Calecor
When a world suffers a global calamity—a tremendous loss of resident life-forms due to asteroid impact, rapid climate change, war, or other apocalyptic scenario—the ramifications can ripple far beyond that planet. In some cases, as the torrent of souls leaves the planet, bound for Pharasma's Boneyard, some of the life energy from dying fey creatures and nonsentient organisms ripples back to the First World, tearing a hole in the fabric of the Material Plane. The essence of the First World surrounds and contains this blast of anguished energy, waves of planar force wrapping around it like an oyster making a pearl, until the two elements combine and solidify into a new entity, a calecor.

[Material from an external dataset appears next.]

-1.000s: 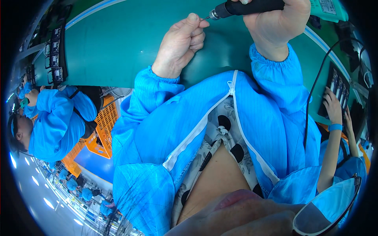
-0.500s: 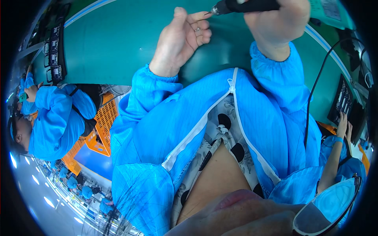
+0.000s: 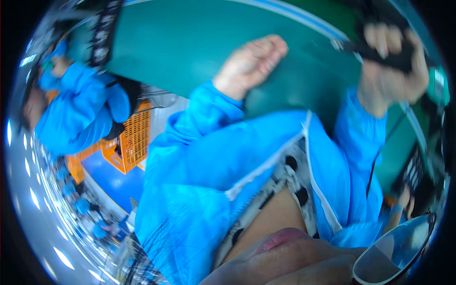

A calecor is the fey embodiment of the planetary disaster that birthed it—nature’s violent reaction to the cycle of birth, growth, evolution, and death being catastrophically and irreparably interrupted. Biologists and mystics are unsure why some disasters result in the creation of a calecor while others do not. After all, most planets suffer events that were disastrous for some and beneficial for others, and evolution itself kills off existing species through natural processes, such as when newly evolved trees absorb enough carbon dioxide from an atmosphere to cause global cooling. To date, the best theory is that the dying fey associated with a world’s biome have an innate sense of a planet’s natural order, a sort of racial memory for the planet as a whole. Therefore, only extinctions that this aggregate fey consciousness deems the work of outside actors trigger enough resentment to coalesce into a calecor.
Calecors not only take forms suiting their planet’s primary environments, but also have sphinx-like shapes, with the body of a hunting cat and great wings of overlapping leaves. A calecor’s body is formed not of flesh, but rather vines that wrap and twist around pieces of broken stone, such as rubble from a native civilization destroyed by the calamity. Instead of a head, the vines of the creature’s neck writhe up and cradle a holographic globe split down the middle into two pieces: a perfect, real-time representation of the calecor’s bonded world. A calecor is 10 feet tall and can weigh more than 6 tons.
Always encountered singly, calecors have little culture and might not even be aware of the existence of other calecors. As soon as a calecor emerges into consciousness, its first action is to leave the First World and travel back through the planar breach to the world whose death spawned it. Once there, it does everything in its power to undo the damage and reset the ecosystem to a stable state, magically tearing down the structures of those it deems responsible for the tragedy and terraforming regions too blasted to support life. So deep is the calecor’s bond to its planet that it instinctively knows everything happening on or within it, and it is able to see and hear events on the other side of the world just by thinking about it.
Instinctively able to speak any language, a calecor’s mind is nevertheless as broken as the globe that forms its head, its mind split between painful visions of the past and the overwhelming desire to heal and nurture. Those who attempt to make psychic contact with the creatures report a devastating, disorienting whirlwind of different thoughts—the death cries of a billion organisms—and such contact can seriously harm those who lack superior mental fortitude.
Although not inherently bellicose, and in fact gentle toward organisms it deems in need of recovery or repopulation, a calecor has no patience for those who would despoil its world or oppose its mission. In such situations, interlopers might be warned off with painful visions of the terrifying apocalypse that led to the calecor’s birth. If that tactic doesn’t work, a calecor shifts gravity to keep foes off-kilter while it picks them off, breaking minds and disintegrating bodies until the threat is neutralized. Those who can convince the calecor that their goals align, however, might find themselves with the most powerful ally on the planet.